Transcribe every line below exactly; no image goes into the output.

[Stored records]
- - - - - - -
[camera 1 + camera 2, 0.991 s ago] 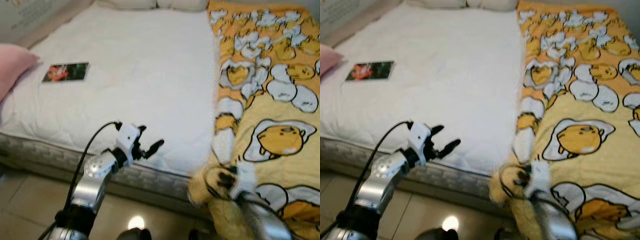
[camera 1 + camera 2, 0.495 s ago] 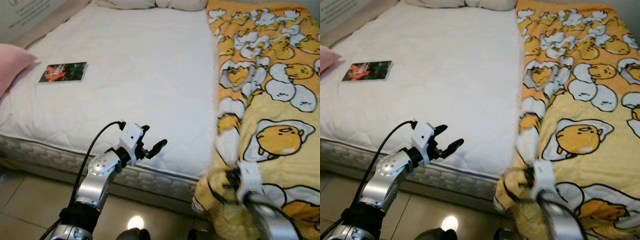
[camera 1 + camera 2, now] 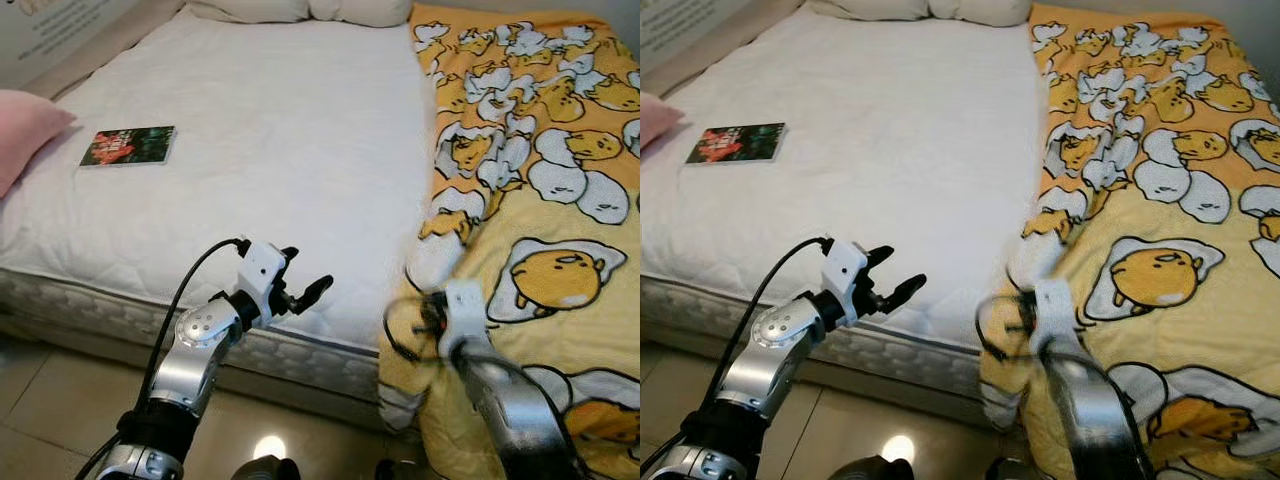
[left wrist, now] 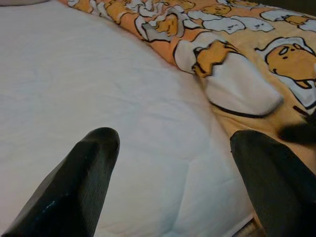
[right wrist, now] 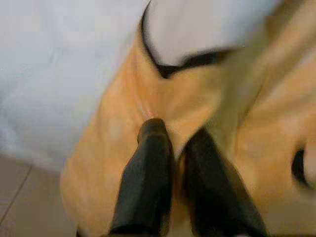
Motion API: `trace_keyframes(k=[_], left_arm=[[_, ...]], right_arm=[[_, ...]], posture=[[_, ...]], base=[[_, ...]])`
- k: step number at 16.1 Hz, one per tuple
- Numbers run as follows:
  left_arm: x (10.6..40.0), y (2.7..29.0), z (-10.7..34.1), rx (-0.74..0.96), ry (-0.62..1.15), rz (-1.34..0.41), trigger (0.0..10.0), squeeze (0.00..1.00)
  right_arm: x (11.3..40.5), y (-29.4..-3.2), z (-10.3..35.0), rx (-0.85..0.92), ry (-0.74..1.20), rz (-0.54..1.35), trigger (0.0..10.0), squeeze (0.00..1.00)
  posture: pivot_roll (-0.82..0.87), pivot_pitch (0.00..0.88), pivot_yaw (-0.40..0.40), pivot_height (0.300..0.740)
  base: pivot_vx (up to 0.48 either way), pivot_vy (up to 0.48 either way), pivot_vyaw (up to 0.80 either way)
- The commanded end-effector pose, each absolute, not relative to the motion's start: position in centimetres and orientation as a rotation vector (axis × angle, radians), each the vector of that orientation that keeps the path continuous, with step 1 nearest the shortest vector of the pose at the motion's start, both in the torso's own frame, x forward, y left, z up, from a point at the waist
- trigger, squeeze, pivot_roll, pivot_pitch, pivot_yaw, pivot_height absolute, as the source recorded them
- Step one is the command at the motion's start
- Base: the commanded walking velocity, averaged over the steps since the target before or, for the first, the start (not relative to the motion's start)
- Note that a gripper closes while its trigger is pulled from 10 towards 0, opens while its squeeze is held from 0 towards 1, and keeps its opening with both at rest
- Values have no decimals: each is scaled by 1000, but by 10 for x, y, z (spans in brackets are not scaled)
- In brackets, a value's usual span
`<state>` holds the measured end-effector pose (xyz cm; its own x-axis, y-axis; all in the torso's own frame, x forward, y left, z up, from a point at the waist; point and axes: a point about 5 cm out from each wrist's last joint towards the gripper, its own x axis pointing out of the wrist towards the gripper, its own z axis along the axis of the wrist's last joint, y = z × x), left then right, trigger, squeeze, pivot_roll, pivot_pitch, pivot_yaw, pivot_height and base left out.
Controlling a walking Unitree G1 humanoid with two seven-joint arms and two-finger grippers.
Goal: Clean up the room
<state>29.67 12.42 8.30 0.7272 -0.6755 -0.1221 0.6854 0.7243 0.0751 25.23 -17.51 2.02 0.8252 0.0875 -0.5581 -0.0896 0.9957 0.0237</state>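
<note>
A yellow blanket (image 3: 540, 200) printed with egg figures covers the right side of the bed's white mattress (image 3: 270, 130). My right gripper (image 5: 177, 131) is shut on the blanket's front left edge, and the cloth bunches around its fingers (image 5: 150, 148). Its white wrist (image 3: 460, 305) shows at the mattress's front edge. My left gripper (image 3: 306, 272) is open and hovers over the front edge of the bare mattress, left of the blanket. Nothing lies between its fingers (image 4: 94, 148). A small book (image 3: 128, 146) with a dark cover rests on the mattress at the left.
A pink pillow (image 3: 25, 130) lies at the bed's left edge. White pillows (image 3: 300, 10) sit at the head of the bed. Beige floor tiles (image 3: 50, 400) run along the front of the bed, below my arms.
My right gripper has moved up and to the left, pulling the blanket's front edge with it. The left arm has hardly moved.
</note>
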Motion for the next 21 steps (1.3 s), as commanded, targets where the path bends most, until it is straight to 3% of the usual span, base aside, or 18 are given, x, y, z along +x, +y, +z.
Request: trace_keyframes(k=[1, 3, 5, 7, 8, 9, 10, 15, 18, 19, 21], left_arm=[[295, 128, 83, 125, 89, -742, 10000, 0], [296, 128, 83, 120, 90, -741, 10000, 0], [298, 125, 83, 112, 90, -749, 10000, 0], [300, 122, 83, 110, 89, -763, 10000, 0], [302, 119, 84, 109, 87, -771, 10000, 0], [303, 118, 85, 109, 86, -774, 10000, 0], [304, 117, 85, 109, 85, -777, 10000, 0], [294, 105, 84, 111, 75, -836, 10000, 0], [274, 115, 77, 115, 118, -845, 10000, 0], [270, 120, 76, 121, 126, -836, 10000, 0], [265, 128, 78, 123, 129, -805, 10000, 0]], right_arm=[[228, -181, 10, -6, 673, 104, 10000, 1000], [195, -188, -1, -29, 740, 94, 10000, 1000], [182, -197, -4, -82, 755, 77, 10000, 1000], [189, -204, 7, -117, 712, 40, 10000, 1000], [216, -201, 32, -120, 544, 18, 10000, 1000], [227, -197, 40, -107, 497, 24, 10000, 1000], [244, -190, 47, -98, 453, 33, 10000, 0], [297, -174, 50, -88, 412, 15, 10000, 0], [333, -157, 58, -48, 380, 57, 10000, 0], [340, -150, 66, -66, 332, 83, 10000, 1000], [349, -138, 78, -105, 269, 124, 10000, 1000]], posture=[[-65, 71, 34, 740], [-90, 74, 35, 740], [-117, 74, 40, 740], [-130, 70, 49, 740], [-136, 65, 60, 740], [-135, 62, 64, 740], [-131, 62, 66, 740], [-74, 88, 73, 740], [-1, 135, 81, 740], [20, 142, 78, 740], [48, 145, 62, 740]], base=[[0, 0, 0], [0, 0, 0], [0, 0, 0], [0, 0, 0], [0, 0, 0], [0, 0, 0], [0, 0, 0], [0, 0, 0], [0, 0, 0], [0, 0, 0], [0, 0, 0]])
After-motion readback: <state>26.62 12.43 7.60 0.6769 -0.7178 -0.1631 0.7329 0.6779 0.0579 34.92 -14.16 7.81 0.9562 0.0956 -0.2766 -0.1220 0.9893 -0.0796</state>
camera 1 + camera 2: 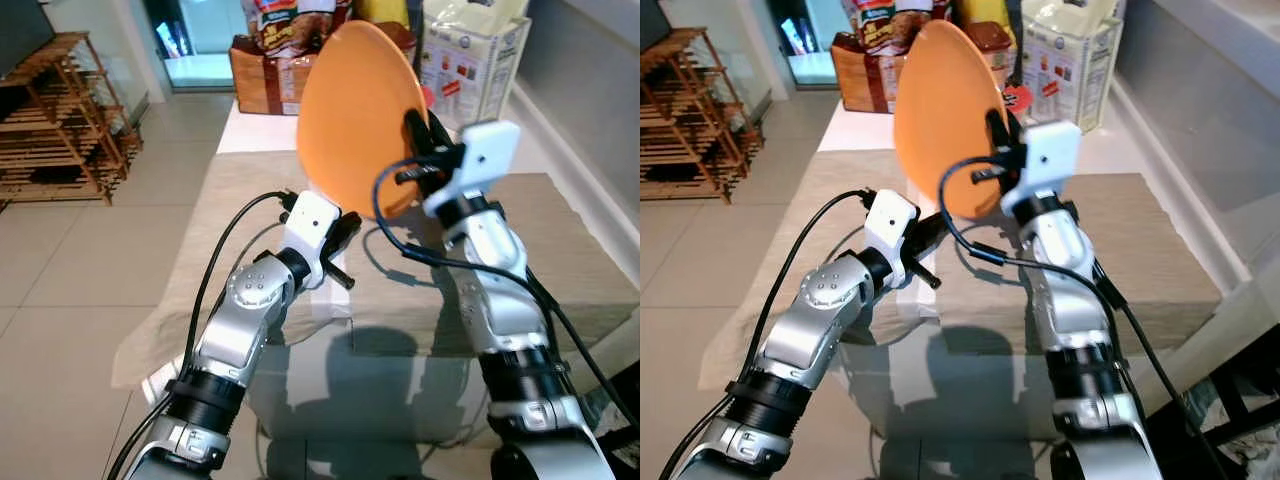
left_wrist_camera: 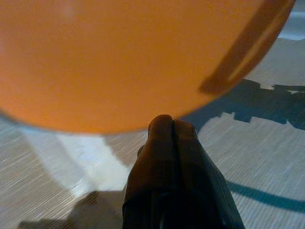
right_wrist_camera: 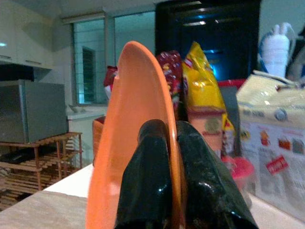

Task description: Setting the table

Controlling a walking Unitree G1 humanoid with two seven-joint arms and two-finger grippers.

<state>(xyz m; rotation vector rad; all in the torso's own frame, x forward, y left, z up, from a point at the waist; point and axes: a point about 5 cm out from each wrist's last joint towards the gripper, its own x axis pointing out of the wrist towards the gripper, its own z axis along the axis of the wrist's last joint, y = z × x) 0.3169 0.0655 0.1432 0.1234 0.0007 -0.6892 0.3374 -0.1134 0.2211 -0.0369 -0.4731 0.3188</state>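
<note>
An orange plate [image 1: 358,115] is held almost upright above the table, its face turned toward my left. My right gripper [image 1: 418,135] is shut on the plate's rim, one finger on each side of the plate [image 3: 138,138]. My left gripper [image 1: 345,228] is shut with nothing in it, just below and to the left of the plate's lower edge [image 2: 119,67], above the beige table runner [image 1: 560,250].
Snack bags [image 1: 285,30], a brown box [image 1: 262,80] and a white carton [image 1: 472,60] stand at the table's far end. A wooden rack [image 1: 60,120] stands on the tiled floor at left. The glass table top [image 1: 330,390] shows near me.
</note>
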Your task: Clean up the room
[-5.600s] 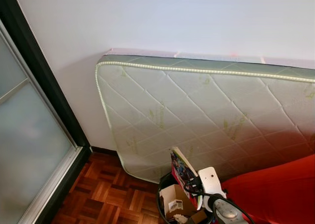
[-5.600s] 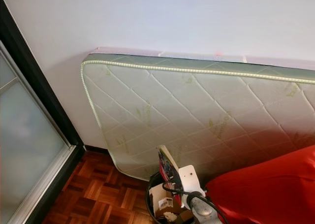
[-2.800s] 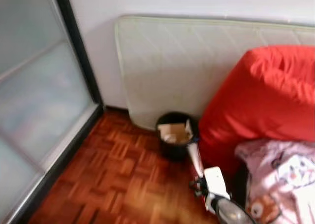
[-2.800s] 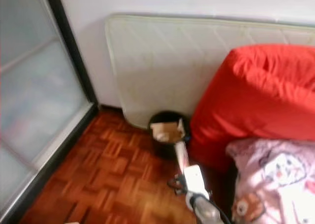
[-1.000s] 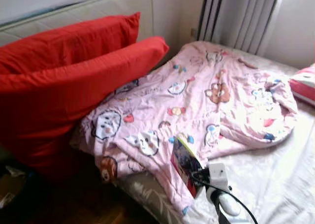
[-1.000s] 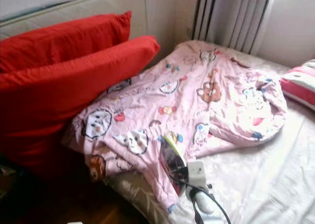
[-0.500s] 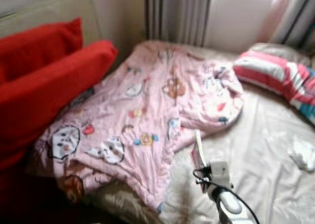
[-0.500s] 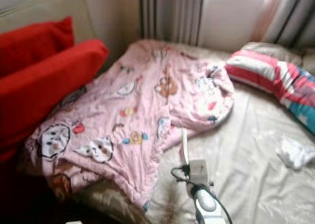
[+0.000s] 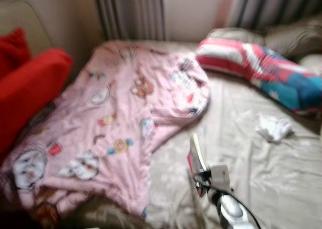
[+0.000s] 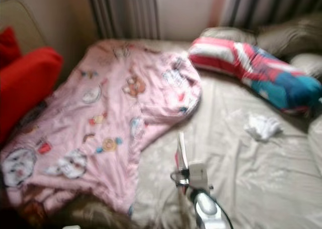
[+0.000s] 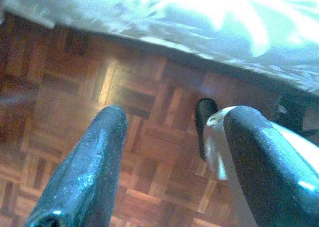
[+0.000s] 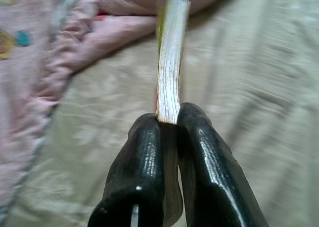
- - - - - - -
SOLUTION FOR THIS EXERCISE:
[camera 1 + camera 2, 0.991 s ago] 
[camera 1 + camera 2, 0.495 s ago] 
[camera 1 + camera 2, now] 
[left wrist, now] 
[right wrist, now] 
Motion API: `trace_keyframes(k=[_], left_arm=[[_, ...]], right_arm=[[_, ...]], posture=[[_, ...]], base=[[_, ...]])`
- k: step number at 16.1 Hz, one per tuple
- Numbers run as follows:
  left_arm: x (10.6..40.0), y (2.7..29.0), z (-10.7..34.1), rx (-0.74..0.96), ry (-0.62..1.15), rz (-1.34..0.41), trigger (0.0..10.0), squeeze (0.00..1.00)
  right_arm: x (11.3..40.5), y (-29.4..-3.2), z (-10.3..35.0), rx (-0.85..0.92), ry (-0.74..1.20), rz (-0.54..1.35), trigger (0.0..10.0), squeeze (0.00..1.00)
  posture: pivot_roll (-0.82..0.87), pivot_pitch (0.00..0.88), pivot_yaw (-0.40..0.40), pivot_height (0.300..0.740)
  base: pivot_vx (up to 0.48 either way), pivot_vy (up to 0.48 either way), pivot_vyaw (up to 0.80 either way)
- The commanded end-effector pose, each absolute, not relative to the motion's start: position in centimetres and orientation as a rotation vector (axis × angle, radians), each the vector of that orientation that keeps the path continuous, with step 1 nearest the shortest vector of the pose at the motion's start, both in the torso's own frame, x forward, y left, z up, from a point at the waist
- trigger, squeeze, pivot_roll, pivot_pitch, pivot_yaw, pivot_height absolute, as the source recorded them
- Step one is the command at the motion's start
- Base: the commanded walking velocity, averaged over the steps since the target before or, for the first, the start (not relative to the motion's start)
- Note that a gripper closes while its trigger is pulled from 10 towards 0, opens while its squeeze is held from 0 towards 1, and keeps its opening with both at rest
- Values have no decimals: each is scaled by 1000, but by 10 for x, y, z (spans in brackets are not scaled)
- In brackets, a value's usual span
`<state>` holds the measured end-effector pose (xyz cm; its own x-axis, y-axis; all in the torso's own frame, x forward, y left, z up, from a point at the waist; point and axes: a point about 5 cm out from each wrist's last joint towards the gripper, its own x axis pointing out of the wrist towards the gripper, its own z axis along the axis of the wrist's last joint, y = z × x), left then right, trigger, squeeze, pivot_roll, pivot_pitch, pivot_yaw, pivot_height and base left out.
Controlling a walking Unitree G1 humanoid with two seven-joint arms and two-finger grippers.
Goal: Clean up the room
<state>29.67 12.42 8.30 0.7272 -0.6755 -0.1221 0.6854 0.7243 0.0751 25.23 -17.51 2.02 0.8252 0.0875 -0.5581 -0.0896 0.9957 0.0237</state>
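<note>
A yellow blanket (image 3: 540, 200) printed with egg figures covers the right side of the bed's white mattress (image 3: 270, 130). My right gripper (image 5: 177, 131) is shut on the blanket's front left edge, and the cloth bunches around its fingers (image 5: 150, 148). Its white wrist (image 3: 460, 305) shows at the mattress's front edge. My left gripper (image 3: 306, 272) is open and hovers over the front edge of the bare mattress, left of the blanket. Nothing lies between its fingers (image 4: 94, 148). A small book (image 3: 128, 146) with a dark cover rests on the mattress at the left.
A pink pillow (image 3: 25, 130) lies at the bed's left edge. White pillows (image 3: 300, 10) sit at the head of the bed. Beige floor tiles (image 3: 50, 400) run along the front of the bed, below my arms.
My right gripper has moved up and to the left, pulling the blanket's front edge with it. The left arm has hardly moved.
</note>
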Motion for the next 21 steps (1.3 s), as commanded, targets where the path bends most, until it is straight to 3% of the usual span, base aside, or 18 are given, x, y, z along +x, +y, +z.
Request: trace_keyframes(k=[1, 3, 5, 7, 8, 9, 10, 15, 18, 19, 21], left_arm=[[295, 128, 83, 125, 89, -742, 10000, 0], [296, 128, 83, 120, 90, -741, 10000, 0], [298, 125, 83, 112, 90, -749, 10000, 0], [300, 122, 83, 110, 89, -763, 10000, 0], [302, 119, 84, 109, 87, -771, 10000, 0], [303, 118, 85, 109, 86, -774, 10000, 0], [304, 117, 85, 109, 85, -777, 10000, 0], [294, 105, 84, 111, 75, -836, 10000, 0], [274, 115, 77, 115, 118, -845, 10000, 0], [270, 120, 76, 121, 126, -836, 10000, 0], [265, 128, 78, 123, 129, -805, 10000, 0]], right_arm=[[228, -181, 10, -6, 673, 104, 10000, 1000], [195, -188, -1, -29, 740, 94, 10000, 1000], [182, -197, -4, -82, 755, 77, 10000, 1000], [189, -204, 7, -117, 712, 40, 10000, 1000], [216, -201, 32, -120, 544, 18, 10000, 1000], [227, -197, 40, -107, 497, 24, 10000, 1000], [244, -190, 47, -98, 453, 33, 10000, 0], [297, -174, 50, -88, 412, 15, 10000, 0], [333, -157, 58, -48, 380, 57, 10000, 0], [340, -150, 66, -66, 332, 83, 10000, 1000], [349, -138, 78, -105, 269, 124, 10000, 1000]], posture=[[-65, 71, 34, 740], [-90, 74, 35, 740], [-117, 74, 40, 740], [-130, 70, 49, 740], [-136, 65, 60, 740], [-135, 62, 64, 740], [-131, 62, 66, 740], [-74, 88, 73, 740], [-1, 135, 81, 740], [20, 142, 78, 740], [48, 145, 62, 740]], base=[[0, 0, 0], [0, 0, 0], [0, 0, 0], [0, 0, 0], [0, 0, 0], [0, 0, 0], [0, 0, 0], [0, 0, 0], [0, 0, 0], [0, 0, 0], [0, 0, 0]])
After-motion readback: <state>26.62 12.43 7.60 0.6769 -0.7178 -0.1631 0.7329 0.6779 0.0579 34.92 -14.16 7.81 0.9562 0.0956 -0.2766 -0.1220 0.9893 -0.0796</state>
camera 1 + camera 2: 
left_wrist_camera: 
right_wrist_camera: 

Task description: Setting the table

Controlling a walking Unitree G1 humanoid with two seven-joint arms and two-finger grippers.

<state>(xyz m; rotation vector rad; all in the torso's own frame, x forward, y left, z up, from a point at the waist; point and axes: a point about 5 cm out from each wrist's last joint towards the gripper, its own x axis pointing out of the wrist towards the gripper, its own z axis along the axis of the wrist's last joint, y = z × x) 0.3169 0.0655 0.1432 0.1234 0.0007 -0.6892 0.3374 -0.1134 0.2211 -0.0369 -0.4731 0.3188</state>
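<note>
An orange plate [image 1: 358,115] is held almost upright above the table, its face turned toward my left. My right gripper [image 1: 418,135] is shut on the plate's rim, one finger on each side of the plate [image 3: 138,138]. My left gripper [image 1: 345,228] is shut with nothing in it, just below and to the left of the plate's lower edge [image 2: 119,67], above the beige table runner [image 1: 560,250].
Snack bags [image 1: 285,30], a brown box [image 1: 262,80] and a white carton [image 1: 472,60] stand at the table's far end. A wooden rack [image 1: 60,120] stands on the tiled floor at left. The glass table top [image 1: 330,390] shows near me.
</note>
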Your task: Clean up the room
[-5.600s] 
[-5.600s] 
[-2.800s] 
[-2.800s] 
[-1.000s] 
[-1.000s] 
[-0.500s] 
[-0.500s] 
[+0.000s] 
[+0.000s] 
[+0.000s] 
[+0.000s] 

The exercise is done; no more work remains.